### EXERCISE
How many of the lines below hold the word "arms"? Answer only with the number.

### DATA
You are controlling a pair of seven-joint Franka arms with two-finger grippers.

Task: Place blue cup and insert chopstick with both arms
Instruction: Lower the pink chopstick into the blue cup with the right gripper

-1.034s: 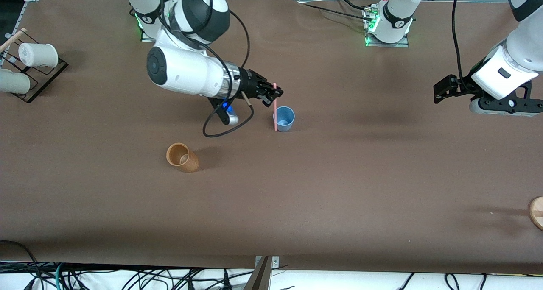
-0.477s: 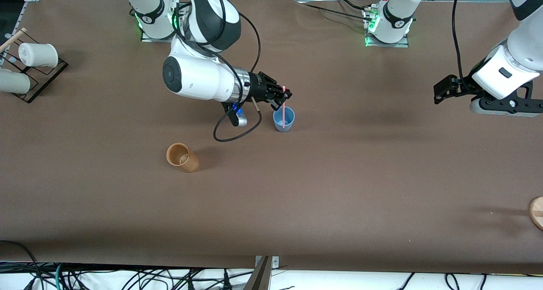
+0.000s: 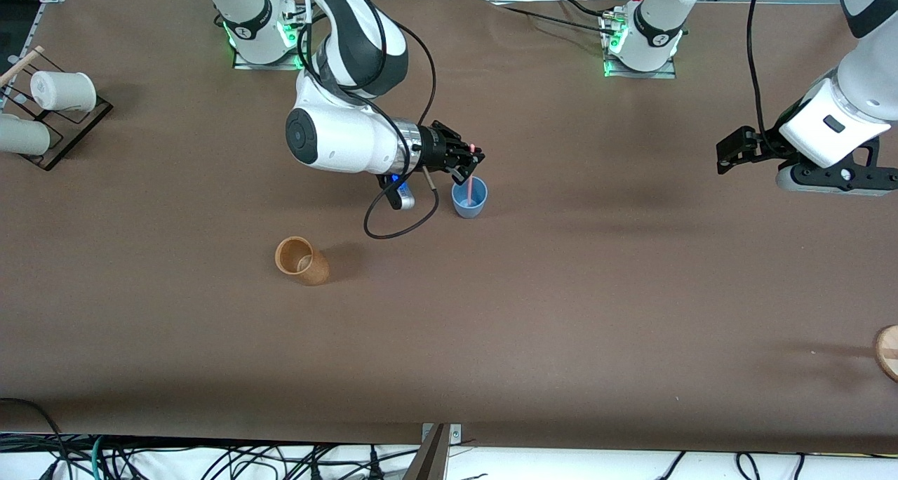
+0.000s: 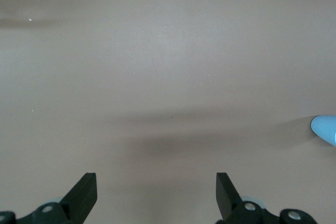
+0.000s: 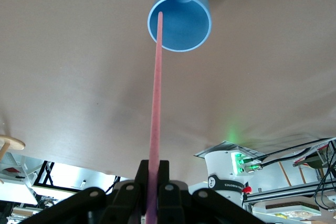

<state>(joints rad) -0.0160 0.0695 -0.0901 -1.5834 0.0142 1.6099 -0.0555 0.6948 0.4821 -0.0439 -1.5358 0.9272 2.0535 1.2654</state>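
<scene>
A: Your right gripper (image 3: 468,158) has slid toward the left arm's end over the last second, and it's now right above the blue cup (image 3: 469,198). It's clamped tight on the chopstick (image 3: 468,173).

B: Big change from a moment ago. Back then the stick hung down the outside of the cup, on the wall toward the right arm's end. Now you've got its lower tip over the mouth.

A: Check the right wrist view: the chopstick (image 5: 156,103) runs straight out from the closed fingers and its tip sits at the rim of the blue cup (image 5: 179,19), on the inside edge by my reading.

B: So the lining-up looks done, though only just. The tip is close to the rim, not centred, so if you come down, watch that it doesn't catch the lip and tip the cup.

A: The cup itself stands upright mid-table, farther from the front camera than the tan cup (image 3: 301,260), which sits well apart toward the right arm's end.

B: And your left gripper (image 3: 729,149)?

A: Waiting out at the left arm's end of the table, up in the air, fingers spread wide with nothing between them. The left wrist view shows only bare table (image 4: 168,77) under it and a sliver of blue at the edge.

B: So the cup is placed; insertion and release are what's left.
</scene>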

### SOLUTION BELOW
2